I've read many discussions around the flood of rap related violence this year, starting with the attempted murder of Obie Trice on New Year's Eve, and continuing with the murder of T.I. and Busta Rhymes' weed carriers. The Source even chose this topic as their cover story this month, which makes sense, because it's such a huge problem in hip-hop.
Only it's not.
I don't believe that people in hip-hop are shooting or getting shot this year more than last year, or ten, or thirty years ago. What has increased though is the news coverage of these events.
It wasn't that long ago where you could be an obscure mixtape rapper, get shot 9 times, get one write-up, then be forgotten about. Now, any dude with a demo or connection to a rapper gets full coverage of his shooting in dozens of hip-hop news sites, with daily updates on his recovery or death.
This cluster bomb of news coverage for every shooting creates a sick illusion that there's more gun violence in hip-hop than ever before.

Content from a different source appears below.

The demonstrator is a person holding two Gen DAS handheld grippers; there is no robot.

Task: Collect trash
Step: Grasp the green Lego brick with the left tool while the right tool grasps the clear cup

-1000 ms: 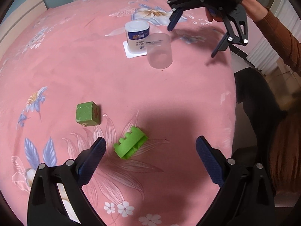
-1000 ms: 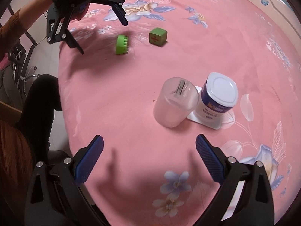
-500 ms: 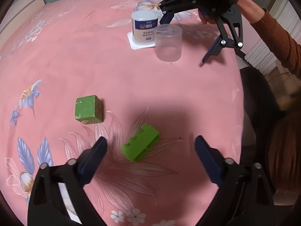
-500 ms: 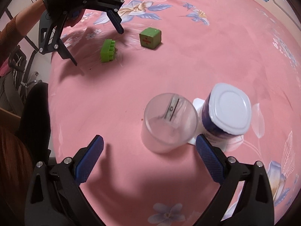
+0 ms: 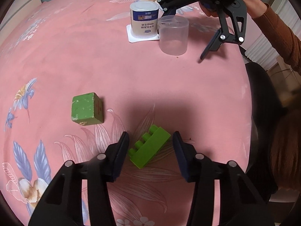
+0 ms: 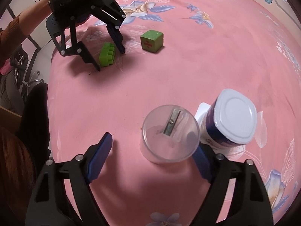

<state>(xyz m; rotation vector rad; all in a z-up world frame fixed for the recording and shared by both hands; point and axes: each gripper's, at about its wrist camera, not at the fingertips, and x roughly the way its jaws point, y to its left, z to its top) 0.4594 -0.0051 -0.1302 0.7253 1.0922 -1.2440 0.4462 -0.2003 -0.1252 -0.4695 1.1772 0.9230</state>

The reality is that gun violence is not a hip-hop thing, or even a Black thing. It's an American thing, word to "Bowling for Columbine".
And violent crime has declined for the past decade all around the country. So in reality, there's probably less people getting shot in hip-hop. But you wouldn't know that from reading Allhiphop, SOHH, HiphopDX, and XXL.
Back in the day, you had to wait to read the R.I.P. section of an album's credits to find out which entourage member died recently. Now names like Philant Johnson and Izreal Ramirez are propped up as major news stories, deserving days of coverage.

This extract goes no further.